### Task instructions
Beginning with the first line of the data below, extract each line up to and including the one containing "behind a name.". Copy them exactly and add nothing.

### Given data

-- Opening Marker --

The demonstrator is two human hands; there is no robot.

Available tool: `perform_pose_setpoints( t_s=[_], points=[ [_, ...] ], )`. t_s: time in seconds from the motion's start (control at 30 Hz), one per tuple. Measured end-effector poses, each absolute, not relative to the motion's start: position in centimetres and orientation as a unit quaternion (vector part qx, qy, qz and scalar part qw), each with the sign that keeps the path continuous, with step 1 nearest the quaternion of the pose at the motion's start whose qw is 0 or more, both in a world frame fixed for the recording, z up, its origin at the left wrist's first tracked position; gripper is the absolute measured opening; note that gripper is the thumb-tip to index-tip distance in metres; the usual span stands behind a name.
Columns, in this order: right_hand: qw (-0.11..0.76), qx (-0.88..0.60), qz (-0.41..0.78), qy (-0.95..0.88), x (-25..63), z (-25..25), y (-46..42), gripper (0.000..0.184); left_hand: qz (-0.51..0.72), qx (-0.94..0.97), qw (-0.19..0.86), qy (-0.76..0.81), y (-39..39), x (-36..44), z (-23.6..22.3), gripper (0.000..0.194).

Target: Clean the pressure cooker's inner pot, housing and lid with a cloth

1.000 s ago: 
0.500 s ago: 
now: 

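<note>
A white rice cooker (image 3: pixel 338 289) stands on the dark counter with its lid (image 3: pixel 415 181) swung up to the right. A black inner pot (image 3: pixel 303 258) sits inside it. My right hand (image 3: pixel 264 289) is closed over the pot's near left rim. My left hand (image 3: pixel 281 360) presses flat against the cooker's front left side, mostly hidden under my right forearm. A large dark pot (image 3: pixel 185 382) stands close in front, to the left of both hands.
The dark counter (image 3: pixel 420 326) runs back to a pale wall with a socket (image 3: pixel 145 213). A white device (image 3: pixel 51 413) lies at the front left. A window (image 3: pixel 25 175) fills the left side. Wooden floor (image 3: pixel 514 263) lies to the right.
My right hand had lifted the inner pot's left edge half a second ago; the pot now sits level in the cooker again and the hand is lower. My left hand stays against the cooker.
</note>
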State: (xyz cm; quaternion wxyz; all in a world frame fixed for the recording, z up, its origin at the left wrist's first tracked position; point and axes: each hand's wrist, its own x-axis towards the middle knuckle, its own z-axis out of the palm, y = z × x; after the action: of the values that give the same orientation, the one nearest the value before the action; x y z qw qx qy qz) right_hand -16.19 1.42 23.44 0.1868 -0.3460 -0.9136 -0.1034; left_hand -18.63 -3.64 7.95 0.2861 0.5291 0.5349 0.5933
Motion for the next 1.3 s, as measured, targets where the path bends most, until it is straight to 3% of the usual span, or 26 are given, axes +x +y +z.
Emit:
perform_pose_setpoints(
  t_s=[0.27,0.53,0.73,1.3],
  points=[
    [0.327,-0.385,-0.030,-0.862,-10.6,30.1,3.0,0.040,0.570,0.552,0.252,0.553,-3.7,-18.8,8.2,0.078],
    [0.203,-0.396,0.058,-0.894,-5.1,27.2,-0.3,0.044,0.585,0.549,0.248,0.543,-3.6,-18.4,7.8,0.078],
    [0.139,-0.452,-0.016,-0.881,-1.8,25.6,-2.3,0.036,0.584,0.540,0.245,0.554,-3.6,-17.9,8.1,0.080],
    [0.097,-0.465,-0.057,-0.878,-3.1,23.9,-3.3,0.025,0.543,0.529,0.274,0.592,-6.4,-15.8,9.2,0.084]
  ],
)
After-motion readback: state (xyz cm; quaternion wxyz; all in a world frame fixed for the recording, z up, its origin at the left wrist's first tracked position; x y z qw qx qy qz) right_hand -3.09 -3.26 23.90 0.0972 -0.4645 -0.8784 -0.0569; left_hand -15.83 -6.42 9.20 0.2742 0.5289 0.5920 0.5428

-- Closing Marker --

### Output
The demonstrator is two human hands; there is no robot.

Available tool: `perform_pose_setpoints( t_s=[_], points=[ [_, ...] ], )`. t_s: time in seconds from the motion's start (control at 30 Hz), one per tuple. Measured end-effector poses, each absolute, not relative to the motion's start: position in centimetres and orientation as a unit quaternion (vector part qx, qy, qz and scalar part qw), each with the sign that keeps the path continuous, with step 1 nearest the quaternion of the pose at the motion's start whose qw is 0 or more, both in a world frame fixed for the recording, z up, its origin at the left wrist's first tracked position; gripper is the absolute measured opening; note that gripper is the thumb-tip to index-tip distance in metres; the usual span stands behind a name.

No additional output will be given.